TASK REQUIREMENTS: Where the word "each" occurs in a line of the data, return the whole line.
┄┄┄┄┄┄┄┄┄┄
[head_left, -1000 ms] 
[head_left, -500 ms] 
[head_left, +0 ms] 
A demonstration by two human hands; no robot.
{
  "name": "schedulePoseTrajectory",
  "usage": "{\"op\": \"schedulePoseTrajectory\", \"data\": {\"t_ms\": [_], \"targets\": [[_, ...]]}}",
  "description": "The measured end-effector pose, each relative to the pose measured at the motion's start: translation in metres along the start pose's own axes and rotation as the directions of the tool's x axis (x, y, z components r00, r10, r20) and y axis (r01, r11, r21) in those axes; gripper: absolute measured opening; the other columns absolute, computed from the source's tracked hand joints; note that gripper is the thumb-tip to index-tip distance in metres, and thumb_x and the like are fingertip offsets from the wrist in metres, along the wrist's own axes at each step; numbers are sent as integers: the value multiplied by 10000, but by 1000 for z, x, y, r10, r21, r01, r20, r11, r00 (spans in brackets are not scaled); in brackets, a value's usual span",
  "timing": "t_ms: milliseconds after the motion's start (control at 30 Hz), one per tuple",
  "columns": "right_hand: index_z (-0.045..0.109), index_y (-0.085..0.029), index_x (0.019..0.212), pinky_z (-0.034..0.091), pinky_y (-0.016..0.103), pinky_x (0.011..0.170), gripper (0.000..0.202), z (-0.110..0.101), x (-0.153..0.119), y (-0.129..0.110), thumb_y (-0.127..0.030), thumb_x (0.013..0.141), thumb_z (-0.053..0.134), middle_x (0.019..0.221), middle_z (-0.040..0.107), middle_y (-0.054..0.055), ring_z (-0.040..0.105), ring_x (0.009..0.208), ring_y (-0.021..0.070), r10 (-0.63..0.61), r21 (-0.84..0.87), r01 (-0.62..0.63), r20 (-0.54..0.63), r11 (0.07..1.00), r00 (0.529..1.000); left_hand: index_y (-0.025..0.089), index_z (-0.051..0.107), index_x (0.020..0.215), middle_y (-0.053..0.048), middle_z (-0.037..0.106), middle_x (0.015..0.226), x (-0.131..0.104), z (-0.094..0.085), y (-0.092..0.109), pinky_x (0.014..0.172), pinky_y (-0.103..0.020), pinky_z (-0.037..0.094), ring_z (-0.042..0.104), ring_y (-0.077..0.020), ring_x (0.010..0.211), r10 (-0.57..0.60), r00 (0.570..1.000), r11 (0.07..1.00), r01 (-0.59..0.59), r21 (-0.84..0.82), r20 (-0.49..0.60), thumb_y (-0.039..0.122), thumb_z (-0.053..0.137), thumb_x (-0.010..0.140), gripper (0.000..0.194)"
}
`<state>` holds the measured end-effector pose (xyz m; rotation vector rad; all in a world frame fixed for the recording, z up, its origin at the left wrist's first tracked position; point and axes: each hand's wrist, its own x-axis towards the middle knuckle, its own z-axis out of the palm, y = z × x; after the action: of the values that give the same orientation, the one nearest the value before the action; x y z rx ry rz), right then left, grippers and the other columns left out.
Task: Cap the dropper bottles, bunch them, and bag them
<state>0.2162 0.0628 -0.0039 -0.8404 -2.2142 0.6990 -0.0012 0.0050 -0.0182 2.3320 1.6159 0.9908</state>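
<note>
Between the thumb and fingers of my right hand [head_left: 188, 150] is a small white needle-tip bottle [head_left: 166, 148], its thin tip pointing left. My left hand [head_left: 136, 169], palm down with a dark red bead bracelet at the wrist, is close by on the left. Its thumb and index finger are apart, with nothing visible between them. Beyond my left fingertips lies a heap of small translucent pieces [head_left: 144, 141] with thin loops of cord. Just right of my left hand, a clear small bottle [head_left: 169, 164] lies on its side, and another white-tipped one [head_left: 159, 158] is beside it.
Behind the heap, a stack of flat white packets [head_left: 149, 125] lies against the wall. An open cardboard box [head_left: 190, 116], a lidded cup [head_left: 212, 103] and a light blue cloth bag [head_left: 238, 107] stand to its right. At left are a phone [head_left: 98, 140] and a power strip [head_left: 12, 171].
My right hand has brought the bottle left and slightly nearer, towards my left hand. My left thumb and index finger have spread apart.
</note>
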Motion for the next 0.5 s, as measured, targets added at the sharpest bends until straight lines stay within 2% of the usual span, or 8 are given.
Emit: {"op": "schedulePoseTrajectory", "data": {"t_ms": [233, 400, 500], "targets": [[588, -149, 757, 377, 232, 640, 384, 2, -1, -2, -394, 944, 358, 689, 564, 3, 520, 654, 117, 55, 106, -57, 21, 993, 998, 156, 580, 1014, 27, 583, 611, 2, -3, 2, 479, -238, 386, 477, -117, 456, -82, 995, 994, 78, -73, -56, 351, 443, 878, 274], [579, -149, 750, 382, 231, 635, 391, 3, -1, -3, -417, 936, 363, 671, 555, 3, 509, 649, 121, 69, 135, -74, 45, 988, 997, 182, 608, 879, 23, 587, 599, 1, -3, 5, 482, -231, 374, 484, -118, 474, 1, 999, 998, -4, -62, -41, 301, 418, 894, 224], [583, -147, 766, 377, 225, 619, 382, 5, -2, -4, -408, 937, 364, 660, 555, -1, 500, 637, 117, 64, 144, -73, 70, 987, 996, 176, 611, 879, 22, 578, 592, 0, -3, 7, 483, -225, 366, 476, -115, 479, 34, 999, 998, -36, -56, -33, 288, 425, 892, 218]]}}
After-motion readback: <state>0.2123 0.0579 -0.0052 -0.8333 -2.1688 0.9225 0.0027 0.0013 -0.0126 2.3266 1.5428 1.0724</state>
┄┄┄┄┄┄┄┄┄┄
RESULT:
  "description": "The measured end-effector pose, each relative to the pose measured at the motion's start: translation in metres along the start pose's own axes and rotation as the directions of the tool's x axis (x, y, z components r00, r10, r20) and y axis (r01, r11, r21) in those axes; gripper: absolute measured opening; the other columns absolute, computed from the source's tracked hand joints; note that gripper is the thumb-tip to index-tip distance in metres, and thumb_x and the like are fingertip offsets from the wrist in metres, along the wrist's own axes at each step; numbers are sent as integers: the value multiplied by 10000, but by 1000 for z, x, y, r10, r21, r01, r20, r11, r00 (spans in brackets are not scaled); in brackets, a value's usual span",
`<state>` holds the measured end-effector pose (xyz m; rotation vector rad; all in a world frame fixed for the recording, z up, its origin at the left wrist's first tracked position; point and axes: each hand's wrist, its own x-axis towards the middle knuckle, its own z-axis out of the palm, y = z × x; after the action: of the values that give the same orientation, the one nearest the value before the action; x y z rx ry rz), right then left, grippers and the other columns left out.

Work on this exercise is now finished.